Motor mit Spant aus Alu

So sieht es jetzt vorn aus:

Übersicht aktueller Stand

Alles mit viel Glasfasertape befestigt, damit es auch ordentlich hält – atombombensicher! Die Gurke hat mittlerweile durch die ganzen Umbauten und Reparaturen einiges an Gewicht zugelegt und es wird noch mehr. Wie man auf dem Bild schon sehen kann, habe ich in eine Klappluftschraube investiert. Die wiegt insgesamt etwas mehr und ist auch teurer, aber bei meinem Verschleiß, sollte sie sich bald amortisiert haben. Auf dem nächsten Bild kann man das Prinzip erkennen:

System Klappluftschraube

Wenn man Gas gibt, werden die Blätter durch die Zentrifugalkraft nach außen geschleudert und funktionieren so wie eine normale Luftschraube. Dabei gibt es offensichtlich eine Art Kraftgleichgewicht zwischen der Zentrifugalkraft und der Schubkraft, denn ein Anschlag nach vorn ist nicht vorhanden! Wenn man den Motor abstellt, dann werden die Blätter durch den Fahrtwind nach hinten umgeklappt. Beim Einsatz einer Klappluftschraube sollte man die Motorbremse einschalten, damit die Drehbewegung nicht durch den Fahrtwind aufrecht erhalten wird.

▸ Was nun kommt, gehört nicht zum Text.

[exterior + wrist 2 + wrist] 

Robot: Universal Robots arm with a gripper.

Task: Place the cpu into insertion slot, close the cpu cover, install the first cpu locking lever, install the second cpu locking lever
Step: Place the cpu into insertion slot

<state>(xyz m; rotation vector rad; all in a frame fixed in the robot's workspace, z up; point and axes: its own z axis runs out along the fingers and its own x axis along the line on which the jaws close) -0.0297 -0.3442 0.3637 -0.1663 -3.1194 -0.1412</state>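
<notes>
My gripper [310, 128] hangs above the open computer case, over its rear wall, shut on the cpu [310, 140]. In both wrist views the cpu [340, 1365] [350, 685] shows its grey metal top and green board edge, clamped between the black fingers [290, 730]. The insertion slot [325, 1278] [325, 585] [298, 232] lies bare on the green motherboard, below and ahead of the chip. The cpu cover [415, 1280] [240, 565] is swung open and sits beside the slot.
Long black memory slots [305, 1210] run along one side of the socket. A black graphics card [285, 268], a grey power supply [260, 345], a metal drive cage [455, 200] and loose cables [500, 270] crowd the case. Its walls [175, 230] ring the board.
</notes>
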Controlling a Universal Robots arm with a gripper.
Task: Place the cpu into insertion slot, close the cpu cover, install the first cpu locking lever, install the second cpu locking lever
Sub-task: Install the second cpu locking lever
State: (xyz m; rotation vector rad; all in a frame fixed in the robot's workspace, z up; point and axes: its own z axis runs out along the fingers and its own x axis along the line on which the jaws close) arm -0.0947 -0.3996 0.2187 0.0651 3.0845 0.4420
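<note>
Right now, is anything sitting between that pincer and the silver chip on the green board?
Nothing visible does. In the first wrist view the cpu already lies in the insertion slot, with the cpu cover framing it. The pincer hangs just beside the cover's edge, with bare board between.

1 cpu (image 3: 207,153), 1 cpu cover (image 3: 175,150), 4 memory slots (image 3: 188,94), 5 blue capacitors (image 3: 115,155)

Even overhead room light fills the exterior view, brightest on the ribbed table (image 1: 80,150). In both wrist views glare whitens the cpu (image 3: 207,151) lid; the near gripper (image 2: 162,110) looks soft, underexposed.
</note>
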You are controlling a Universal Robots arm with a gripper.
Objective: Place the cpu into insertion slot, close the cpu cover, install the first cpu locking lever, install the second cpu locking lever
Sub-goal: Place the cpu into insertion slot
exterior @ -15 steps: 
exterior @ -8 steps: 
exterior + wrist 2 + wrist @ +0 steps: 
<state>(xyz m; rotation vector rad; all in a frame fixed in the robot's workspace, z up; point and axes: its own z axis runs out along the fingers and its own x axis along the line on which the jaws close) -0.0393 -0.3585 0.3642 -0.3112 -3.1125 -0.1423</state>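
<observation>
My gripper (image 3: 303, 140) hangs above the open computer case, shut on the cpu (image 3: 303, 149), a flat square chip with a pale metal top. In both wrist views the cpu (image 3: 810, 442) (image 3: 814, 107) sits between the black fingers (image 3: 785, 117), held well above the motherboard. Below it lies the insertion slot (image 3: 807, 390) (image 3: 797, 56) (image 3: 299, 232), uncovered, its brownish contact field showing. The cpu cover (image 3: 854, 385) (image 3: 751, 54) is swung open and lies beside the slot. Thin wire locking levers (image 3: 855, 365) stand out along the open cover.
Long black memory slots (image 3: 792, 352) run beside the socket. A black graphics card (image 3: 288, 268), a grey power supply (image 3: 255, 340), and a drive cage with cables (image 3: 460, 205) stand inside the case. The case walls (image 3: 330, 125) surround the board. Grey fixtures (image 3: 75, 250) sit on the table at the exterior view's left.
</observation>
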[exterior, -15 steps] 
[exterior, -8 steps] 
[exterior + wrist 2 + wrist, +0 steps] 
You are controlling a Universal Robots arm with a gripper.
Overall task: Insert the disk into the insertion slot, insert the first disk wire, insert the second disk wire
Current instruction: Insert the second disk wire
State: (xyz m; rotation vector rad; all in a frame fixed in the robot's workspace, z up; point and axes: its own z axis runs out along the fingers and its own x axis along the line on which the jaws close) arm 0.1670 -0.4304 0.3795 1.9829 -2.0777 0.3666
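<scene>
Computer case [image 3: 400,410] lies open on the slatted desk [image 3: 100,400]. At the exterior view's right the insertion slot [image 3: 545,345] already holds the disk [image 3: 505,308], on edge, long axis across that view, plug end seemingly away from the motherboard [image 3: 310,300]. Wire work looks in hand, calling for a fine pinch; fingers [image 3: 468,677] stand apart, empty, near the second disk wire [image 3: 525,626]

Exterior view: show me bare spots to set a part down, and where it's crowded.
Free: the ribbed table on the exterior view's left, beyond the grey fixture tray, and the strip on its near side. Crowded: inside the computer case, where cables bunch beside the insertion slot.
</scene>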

Diese Luftschrauben haben gleich 3 Vorteile: Im Gleitflug bremsen sie viel weniger (optimal für Motorsegler) und bei der Landung ohne Fahrwerk sind sie eingeklappt und können nicht abbrechen! Außerdem kann ich jetzt mit der Flycamone2 nach vorne filmen ohne dass der Propeller stört!

Hier ist noch ein Bild von der fertigen Konstruktion. Es ist ein neuer und größerer Spinner dazu gekommen. Außerdem sieht man daneben eine kaputte 11’x5,5’er-Latte.

fertig mit Spinner

Ich habe mich bei der Wahl der Blätter etwas vergriffen. Es gab kein 11’x5,5’er-Äquivalent und deshalb habe ich 11’x6’er genommen. Mit dem 50mm Mittelstück ist die Gesamtschraube damit etwas größer als die 11’x5,5’er. Drivecalc sagt mir schon bei einem 42mm Mittelstück einen zu großen Strom voraus, also liegt meine Konstruktion hier deutlich über den Spezifikationen. Da ist also Vorsicht geboten und Vollgas nicht im Stand.

Geflogen bin ich sie so noch nicht. Der Test kommt in den nächsten Tagen.